Massenhaftes Unbehagen
Viel wird in diesen Tagen darüber gemutmaßt, was wohl die Gründe dafür sein mögen, dass Ostdeutsche massenweise eine Partei gewählt haben, die doch gar keinen Ausweg aus der Situation zeigt, mit der ihre Wähler so sehr unzufrieden sind. Da ist es hilfreich, den gescheiten Artikel «Und der Zukunft zugewandt” von Susanna Karawanskij, der schon am 12. September im »nd« erschienen ist, noch einmal zu lesen.

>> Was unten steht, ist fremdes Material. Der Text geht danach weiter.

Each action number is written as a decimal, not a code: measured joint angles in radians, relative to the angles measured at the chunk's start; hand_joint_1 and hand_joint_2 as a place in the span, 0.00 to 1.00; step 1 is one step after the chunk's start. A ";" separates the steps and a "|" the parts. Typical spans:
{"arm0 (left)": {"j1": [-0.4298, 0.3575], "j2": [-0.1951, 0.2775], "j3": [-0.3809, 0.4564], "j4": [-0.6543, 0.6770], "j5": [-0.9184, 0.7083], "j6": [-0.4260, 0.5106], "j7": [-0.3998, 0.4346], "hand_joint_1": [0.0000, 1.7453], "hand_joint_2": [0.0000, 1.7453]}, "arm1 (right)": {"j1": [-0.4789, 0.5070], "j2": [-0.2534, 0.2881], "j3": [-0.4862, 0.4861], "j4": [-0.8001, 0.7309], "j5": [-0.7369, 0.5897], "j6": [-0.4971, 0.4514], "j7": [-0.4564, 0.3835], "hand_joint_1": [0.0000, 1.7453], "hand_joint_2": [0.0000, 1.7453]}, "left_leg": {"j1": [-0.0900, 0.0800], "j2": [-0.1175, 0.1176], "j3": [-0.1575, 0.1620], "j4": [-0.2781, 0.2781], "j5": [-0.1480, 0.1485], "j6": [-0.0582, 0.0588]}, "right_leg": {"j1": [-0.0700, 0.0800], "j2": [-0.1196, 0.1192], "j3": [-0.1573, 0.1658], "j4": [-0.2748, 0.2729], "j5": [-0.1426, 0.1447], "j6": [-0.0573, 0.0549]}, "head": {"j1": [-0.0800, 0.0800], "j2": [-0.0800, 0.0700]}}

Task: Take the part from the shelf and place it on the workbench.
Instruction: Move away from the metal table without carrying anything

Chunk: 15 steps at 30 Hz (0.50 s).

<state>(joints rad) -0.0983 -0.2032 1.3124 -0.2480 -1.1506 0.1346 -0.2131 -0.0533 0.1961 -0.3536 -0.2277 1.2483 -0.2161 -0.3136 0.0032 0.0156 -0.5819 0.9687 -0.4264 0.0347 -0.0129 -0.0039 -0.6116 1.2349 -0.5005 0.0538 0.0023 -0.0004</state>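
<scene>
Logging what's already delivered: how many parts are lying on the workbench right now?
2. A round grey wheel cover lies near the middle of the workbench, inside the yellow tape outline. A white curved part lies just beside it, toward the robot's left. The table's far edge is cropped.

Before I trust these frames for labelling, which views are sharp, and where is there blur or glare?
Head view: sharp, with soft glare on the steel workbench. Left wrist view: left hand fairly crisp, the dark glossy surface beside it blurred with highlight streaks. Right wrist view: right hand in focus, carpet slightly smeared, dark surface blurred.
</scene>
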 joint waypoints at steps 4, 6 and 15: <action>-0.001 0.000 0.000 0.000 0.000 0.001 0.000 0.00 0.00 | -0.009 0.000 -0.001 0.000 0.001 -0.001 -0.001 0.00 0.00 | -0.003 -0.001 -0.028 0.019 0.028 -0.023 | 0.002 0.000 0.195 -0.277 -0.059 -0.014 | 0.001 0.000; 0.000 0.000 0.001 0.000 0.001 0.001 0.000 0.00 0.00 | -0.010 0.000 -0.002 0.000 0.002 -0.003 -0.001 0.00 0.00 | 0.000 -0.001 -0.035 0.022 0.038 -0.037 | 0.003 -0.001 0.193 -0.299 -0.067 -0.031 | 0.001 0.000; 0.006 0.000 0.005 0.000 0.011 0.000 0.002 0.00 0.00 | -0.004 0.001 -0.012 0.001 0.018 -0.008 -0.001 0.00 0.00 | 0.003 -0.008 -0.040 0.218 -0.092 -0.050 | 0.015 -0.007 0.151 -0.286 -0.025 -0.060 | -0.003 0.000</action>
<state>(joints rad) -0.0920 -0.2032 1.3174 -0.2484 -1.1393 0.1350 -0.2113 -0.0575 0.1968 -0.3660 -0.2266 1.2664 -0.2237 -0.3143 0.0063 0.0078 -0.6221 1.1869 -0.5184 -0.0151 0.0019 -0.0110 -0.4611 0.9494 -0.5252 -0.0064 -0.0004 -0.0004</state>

Er bietet überzeugende Antworten auf viele Fragen, die sich aus dem Wahlverhalten ergeben. Mir gefallen besonders folgende Stellen: «Immerhin kam vielen Leuten ein Land abhanden, und nicht alle Zumutungen kapitalgetreuer Subjektivierung können dauerhaft von nationalem Getöse und neuen Verkaufsstellen überspielt werden. Wesentlicher Bestandteil einer progressiven Politik für Ostdeutschland ist die Berücksichtigung der spezifischen mentalen Besonderheit. [. . .] Die Sozialisationserfahrungen sind angemessen zu würdigen, die trotz widriger äußerer Umstande im Alltagsleben erreichten Erfolge sind zur Stärkung des Selbstbewusstseins zu nutzen und der oftmals fehlenden Akzeptanz eigener Lebenserfahrungen in der gesamtdeutschen Öffentlichkeit ist entgegenzuwirken.«
Meinerseits möchte ich noch hinzufügen: Der Blick in die deutsche Geschichte sollte auch öfter den Blick in die Bundesrepublik/alt einbeziehen und sich im Osten nicht auf die Zeitzeugenberichte der »JammerOssis« beschränken. Die Mehrheit der Menschen im Osten wollte zwar durchaus Überwindung der Mängel der DDR und freut sich über die Stellen, an denen das gelungen ist, aber sie wollte durchaus nicht die Abschaffung der DDR.
Schon wenige Wochen nach der Wiedervereinigung legte die Regierung des Stiefvaters der deutschen Einheit mit dem Grundsatz »Rückgabe geht vor Entschädigung« eine wesentliche Grundlage für das heutige massenhafte Unbehagen, die Mehrzahl der ostdeutschen Betriebe verlor über Nacht ihre Kreditwürdigkeit und war nicht mehr in der Lage, im Interesse ihrer Mitarbeiter zu handeln.